Sarà davvero morta la musica italiana?
Chissà quante volte ci saremmo fatti sta domanda, o almeno chi, come me, è sempre più dubbioso e preoccupato, col passare degli anni e con gli eredi, se non figli illegittimi (o illegali?), in questione del destino musicale di questo paese. In un epoca fatta di cialtroni, pseudomodelli per set fotografici, figli di papà che giocano a fare i rapper del ghetto, per lo più pessime copie di quello americano più commerciale, in tutto questo imbarazzante giro di retorica, volgarità e pessimi messaggi ai giovani, c’è sempre qualcosa di buono che continua a emergere, sebbene con non poche difficoltà, come una zattera di salvataggio in continuo ondeggiamento sopra il letame per tutti coloro che ancora, come me (umile addetto al getto della pattumiera) continuano con ottimismo a nutrire speranze nella buona novella, tanto per citare il mai dimenticato Fabrizio De Andrè.
Ed è proprio da Faber che è nata l’ispirazione di Federico Salvatore per il suo ultimo album. Salvatore è uno di quegli artisti e cantautori che non si sentono tutti i giorni, ma che quando riescono anche solo per un attimo ad avere voce ne hanno da dire per tutti. Distinguersi e imporsi con le proprie idee è ormai una categoria che appartiene a pochissimi, per quanto ironicamente tutti si gongolano con questo agevole slogan dell’alternativo, ma sapere andare avanti con le proprie forze e insieme ai propri, veri e fedelissimi fans, lontano dal business e da qualsiasi compromesso, è un insegnamento che al buon Federico è sempre risultato importante nella sua carriera, e di cui ha sempre avuto a che fare, dai tempi del successone “Azz” al “Maurizio Costanzo Show”, passando a temi delicati come l’omosessualità (altro che quel fallito di Povia), trattata in maniera struggente e impeccabile a Sanscemo, e poi le rasoiate politiche di “Se io fossi San Gennaro”, che gli costarono il definitivo allontanamento dalla tv e dal circuito mainstream. Ma Federico continuò, sempre meglio, sempre più incontenibile nel suo feroce sarcasmo e riflessioni apocalittiche, diventando sempre più la voce di una Napoli di qualità e promotrice della propria tradizione, rivolta al futuro. E dopo due straordinari album come “Dov’è l’individuo?” e “Fare il napoletano… stanca!”, torna il mese scorso con questo grandioso “Pulcin’hell”, e già dal titolo si riescono a cogliere le prime pennellate di genialità. Lo stesso autore partenopeo, come accennato prima, ha ammesso di essersi innanzitutto ispirato al talento compositivo di De Andrè, che gli apparve in sogno venendo a fargli visita a Napoli e cantando ancora una volta di questo paese in declino.

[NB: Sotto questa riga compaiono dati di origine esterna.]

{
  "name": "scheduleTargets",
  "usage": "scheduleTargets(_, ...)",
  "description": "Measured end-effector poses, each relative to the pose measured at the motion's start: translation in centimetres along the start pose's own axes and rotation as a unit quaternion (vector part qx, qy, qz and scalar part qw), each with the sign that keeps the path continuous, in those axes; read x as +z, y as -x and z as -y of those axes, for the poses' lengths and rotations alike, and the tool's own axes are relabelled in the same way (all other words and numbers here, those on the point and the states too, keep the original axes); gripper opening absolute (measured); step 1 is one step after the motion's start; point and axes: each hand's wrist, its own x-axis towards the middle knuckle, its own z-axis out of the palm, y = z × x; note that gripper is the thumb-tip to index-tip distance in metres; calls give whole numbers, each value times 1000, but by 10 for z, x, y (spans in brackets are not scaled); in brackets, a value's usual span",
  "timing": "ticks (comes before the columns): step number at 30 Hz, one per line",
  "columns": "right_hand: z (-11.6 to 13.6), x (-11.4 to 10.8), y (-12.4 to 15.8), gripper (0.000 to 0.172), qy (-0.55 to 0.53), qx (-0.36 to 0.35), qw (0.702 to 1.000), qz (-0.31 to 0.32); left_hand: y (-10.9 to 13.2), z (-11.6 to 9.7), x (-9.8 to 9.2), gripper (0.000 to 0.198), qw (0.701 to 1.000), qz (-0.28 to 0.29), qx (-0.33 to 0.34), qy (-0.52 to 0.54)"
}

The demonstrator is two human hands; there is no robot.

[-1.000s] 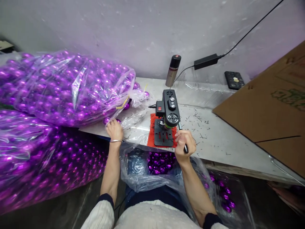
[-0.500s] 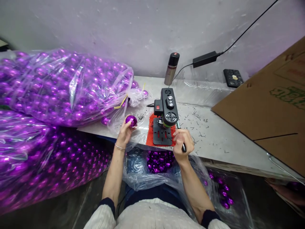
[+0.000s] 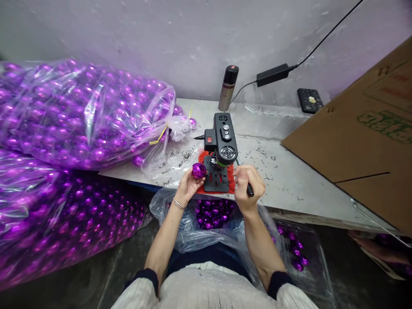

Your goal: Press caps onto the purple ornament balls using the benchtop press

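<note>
A shiny purple faceted ball (image 3: 198, 171) sits in the fingers of my left hand (image 3: 189, 185), at the left edge of a small black drill press (image 3: 225, 139). My right hand (image 3: 249, 186) is wrapped round the black-tipped lever handle (image 3: 250, 191) on the machine's right side. The black slotted base (image 3: 216, 185) of the machine stands on a red sheet (image 3: 201, 159). Below the table edge, many purple balls (image 3: 214, 214) lie in a clear plastic bag (image 3: 186, 242) across my lap.
Big clear bags of purple balls (image 3: 80, 116) fill the left side. Behind the machine stand a spray can (image 3: 228, 88) and a power adapter (image 3: 273, 75); a dark phone-like object (image 3: 309, 101) lies farther right. A cardboard box (image 3: 360, 141) leans in from the right. Dark shavings (image 3: 264, 159) litter the table.
My left hand has brought the purple ball rightward, from over the table's left part to the machine's base. My right hand stays on the lever handle. The whole view has shifted slightly.
</note>
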Motion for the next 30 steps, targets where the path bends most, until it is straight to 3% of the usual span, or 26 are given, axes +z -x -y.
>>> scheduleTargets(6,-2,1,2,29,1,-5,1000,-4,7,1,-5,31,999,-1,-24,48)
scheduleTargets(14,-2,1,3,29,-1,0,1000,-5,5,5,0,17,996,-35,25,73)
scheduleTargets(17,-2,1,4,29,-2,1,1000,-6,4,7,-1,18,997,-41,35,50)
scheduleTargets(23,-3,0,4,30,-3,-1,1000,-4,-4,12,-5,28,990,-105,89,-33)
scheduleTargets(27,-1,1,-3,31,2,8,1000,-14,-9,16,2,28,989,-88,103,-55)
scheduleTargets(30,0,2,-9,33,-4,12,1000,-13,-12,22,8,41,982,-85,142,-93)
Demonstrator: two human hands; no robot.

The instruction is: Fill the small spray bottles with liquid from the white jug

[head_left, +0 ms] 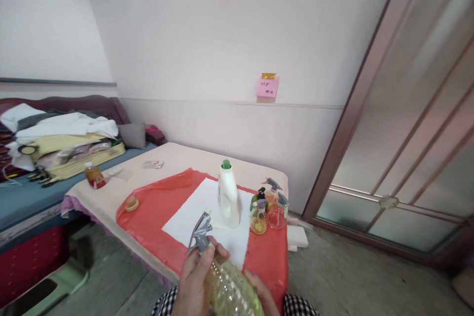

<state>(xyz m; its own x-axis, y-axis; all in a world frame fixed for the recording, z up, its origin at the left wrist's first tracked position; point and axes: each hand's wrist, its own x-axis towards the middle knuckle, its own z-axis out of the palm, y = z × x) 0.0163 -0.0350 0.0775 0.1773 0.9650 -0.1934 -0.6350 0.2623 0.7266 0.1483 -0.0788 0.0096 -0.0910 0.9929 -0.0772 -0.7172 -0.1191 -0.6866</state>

E così, come un Virgilio della Divina Commedia, l’ispirazione a Faber conduce l’estro creativo di Federico Salvatore giù negli inferni della società, tra cinismo visionario (“Napocalisse” e “o’ Palazzo”), beffe (“Vico strafuttenza” e “Guallera”) e costanti disillusioni, con “Cammenanno” e “L’Inno di Papele” tra le canzoni più memorabili dell’album, riassumendo in maniera sarcastica e coscientemente divertita la decadenza non solo di una città senza tempo come Napoli, ma dell’Italia stessa, tra continue discriminazioni, xenofobia, ingiustizie e violenze sociali. Un lavoro, con eccezion fatta dell’unica (e goliardica) “Lato B”, completamente composto in napoletano, a sottolineare maggiormente non solo il senso patriottico del cantautore, ma la sua stessa firma d’autore, partendo dalla lingua e finendo con le innumerevoli tematiche e contraddizioni di un paese che continua a piangere la sua totale decadenza. Un’esaltazione patriottica accentuata maggiomente dagli arrangiamenti classici presenti in tutto l’album (da Mozart e Bach a Rossini e Mameli) a dare maggior vigore a un album che dei suoi soli testi vive d’armonia artistica. Ma Federico Salvatore vuole andare ancora oltre il suo stesso umorismo, perchè la speranza, l’ottimismo e la continua forza di lottare permangono nel suo credo compositivo, e dalle fiamme dell’inferno sociale, in una continua teatralità tra Eduardo e il Signor G., aiutano, spronano l’ascoltatore a risalire la china, per riveder un giorno le stelle, affinchè il futuro possa tornare a essere un domani, chissà, un po’ più sorridente per tutti.